» **Work to complete**
With the pictures omitted, transcribe each line below exactly as it is.

» **Dataset extract**
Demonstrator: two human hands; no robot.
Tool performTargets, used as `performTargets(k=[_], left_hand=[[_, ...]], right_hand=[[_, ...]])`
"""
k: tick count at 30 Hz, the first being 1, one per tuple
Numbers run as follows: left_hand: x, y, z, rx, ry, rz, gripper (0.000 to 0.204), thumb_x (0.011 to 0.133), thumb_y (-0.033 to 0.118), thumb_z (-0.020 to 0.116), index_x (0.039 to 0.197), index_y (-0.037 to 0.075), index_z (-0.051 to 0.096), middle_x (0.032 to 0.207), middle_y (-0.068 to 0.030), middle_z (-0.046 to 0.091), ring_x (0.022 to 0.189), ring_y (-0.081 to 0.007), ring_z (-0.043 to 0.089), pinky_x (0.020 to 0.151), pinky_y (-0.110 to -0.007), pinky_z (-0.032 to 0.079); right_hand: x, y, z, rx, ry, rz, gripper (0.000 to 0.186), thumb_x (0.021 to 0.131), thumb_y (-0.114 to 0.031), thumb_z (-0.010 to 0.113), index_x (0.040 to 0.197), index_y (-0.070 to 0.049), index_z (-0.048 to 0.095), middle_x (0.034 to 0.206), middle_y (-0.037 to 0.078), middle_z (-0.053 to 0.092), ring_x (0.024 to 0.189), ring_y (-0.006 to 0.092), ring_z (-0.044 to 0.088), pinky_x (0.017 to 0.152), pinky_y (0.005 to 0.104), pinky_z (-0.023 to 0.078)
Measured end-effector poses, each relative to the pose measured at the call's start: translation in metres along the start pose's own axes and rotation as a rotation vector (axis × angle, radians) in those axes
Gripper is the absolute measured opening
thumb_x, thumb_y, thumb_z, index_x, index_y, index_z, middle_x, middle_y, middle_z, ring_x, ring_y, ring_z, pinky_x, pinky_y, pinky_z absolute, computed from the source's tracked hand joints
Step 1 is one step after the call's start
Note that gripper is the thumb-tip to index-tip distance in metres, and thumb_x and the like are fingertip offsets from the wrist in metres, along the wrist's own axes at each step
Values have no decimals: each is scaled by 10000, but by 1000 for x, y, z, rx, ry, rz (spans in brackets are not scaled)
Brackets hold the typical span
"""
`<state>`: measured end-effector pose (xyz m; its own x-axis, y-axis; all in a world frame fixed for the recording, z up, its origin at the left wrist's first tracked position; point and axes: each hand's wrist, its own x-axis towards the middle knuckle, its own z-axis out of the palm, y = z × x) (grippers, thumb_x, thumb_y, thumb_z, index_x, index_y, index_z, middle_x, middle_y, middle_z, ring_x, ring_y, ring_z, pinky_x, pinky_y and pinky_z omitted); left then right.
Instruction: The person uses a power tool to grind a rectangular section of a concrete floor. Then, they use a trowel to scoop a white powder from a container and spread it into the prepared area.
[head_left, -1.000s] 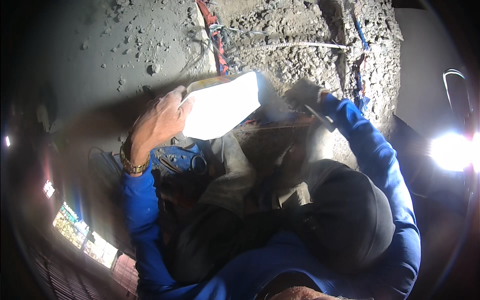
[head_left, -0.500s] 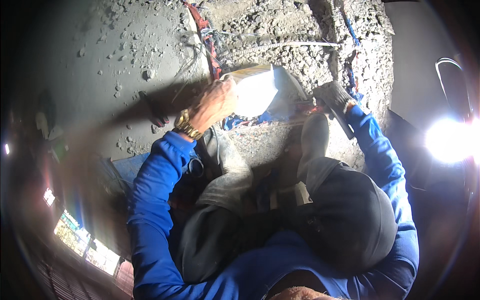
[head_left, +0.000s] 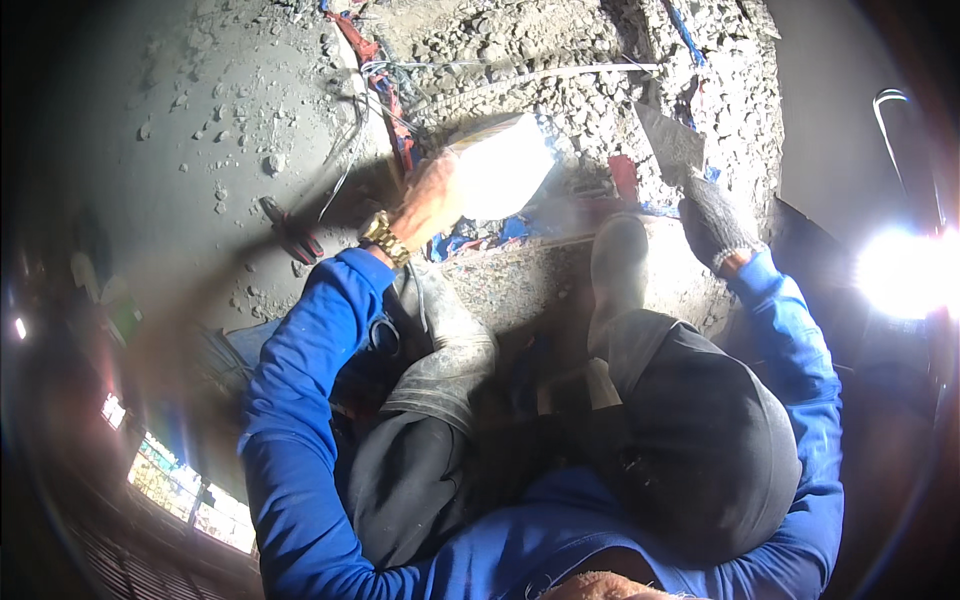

» **Expected output**
Demonstrator: two human hands; no robot.
Tool performTargets, used as `performTargets(k=[_], left_hand=[[_, ...]], right_hand=[[_, ...]])`
"""
k: tick count at 30 Hz, the first being 1, one per tuple
Numbers run as follows: left_hand: x, y, z, rx, ry, rz, gripper (0.000 to 0.204), thumb_x (0.011 to 0.133), thumb_y (-0.033 to 0.118), thumb_z (-0.020 to 0.116), index_x (0.039 to 0.197), index_y (-0.037 to 0.075), index_z (-0.051 to 0.096), middle_x (0.032 to 0.207), middle_y (-0.068 to 0.030), middle_z (-0.046 to 0.091), ring_x (0.022 to 0.189), ring_y (-0.081 to 0.007), ring_z (-0.043 to 0.089), pinky_x (0.020 to 0.151), pinky_y (-0.110 to -0.007), pinky_z (-0.032 to 0.079); right_hand: x, y, z, rx, ry, rz, gripper (0.000 to 0.186), thumb_x (0.021 to 0.131), thumb_y (-0.114 to 0.031), thumb_z (-0.010 to 0.113), index_x (0.040 to 0.197), index_y (-0.070 to 0.049), index_z (-0.048 to 0.095), middle_x (0.034 to 0.206), middle_y (-0.037 to 0.078), middle_z (-0.053 to 0.092), ring_x (0.024 to 0.189), ring_y (-0.006 to 0.092), ring_z (-0.044 to 0.088), pinky_x (0.017 to 0.152), pinky_y (0.005 to 0.104), pinky_z (-0.023 to 0.078)
Measured end-effector poses, each relative to the pose measured at the call's start: translation in metres along the start pose's own axes and rotation as a rotation vector (axis × angle, radians) in those axes
Gripper is the absolute measured opening
thumb_x, thumb_y, thumb_z, index_x, index_y, index_z, middle_x, middle_y, middle_z, ring_x, ring_y, ring_z, pinky_x, pinky_y, pinky_z absolute, computed from the source's tracked hand joints
Step 1 is one step after the call's start
Note that gripper is the thumb-tip to index-tip distance in metres, and thumb_x and the like are fingertip offsets from the wrist in metres, along the wrist's own axes at each step
Values have no decimals: each is scaled by 10000, but by 1000 for x, y, z, rx, ry, rz (spans in brackets are not scaled)
Brackets hold the typical span
"""
`<state>`: measured end-effector pose (xyz m; its own x-axis, y-axis; all in a world frame fixed for the recording, z up, its origin at the left wrist's first tracked position; point and axes: each hand's wrist, its own x-axis towards the middle knuckle, its own z-axis out of the palm, y = z × x) (grippers, thumb_x, thumb_y, thumb_z, index_x, index_y, index_z, middle_x, middle_y, middle_z, ring_x, ring_y, ring_z, pinky_x, pinky_y and pinky_z omitted); left then right.
Instruction: The person uses a power tool to grind a rectangular section of a concrete floor. Then, they use a trowel to scoop a white powder from a container and spread it into the prepared area.
[head_left, -1.000s] 
[head_left, -0.500s] 
[head_left, +0.000s] 

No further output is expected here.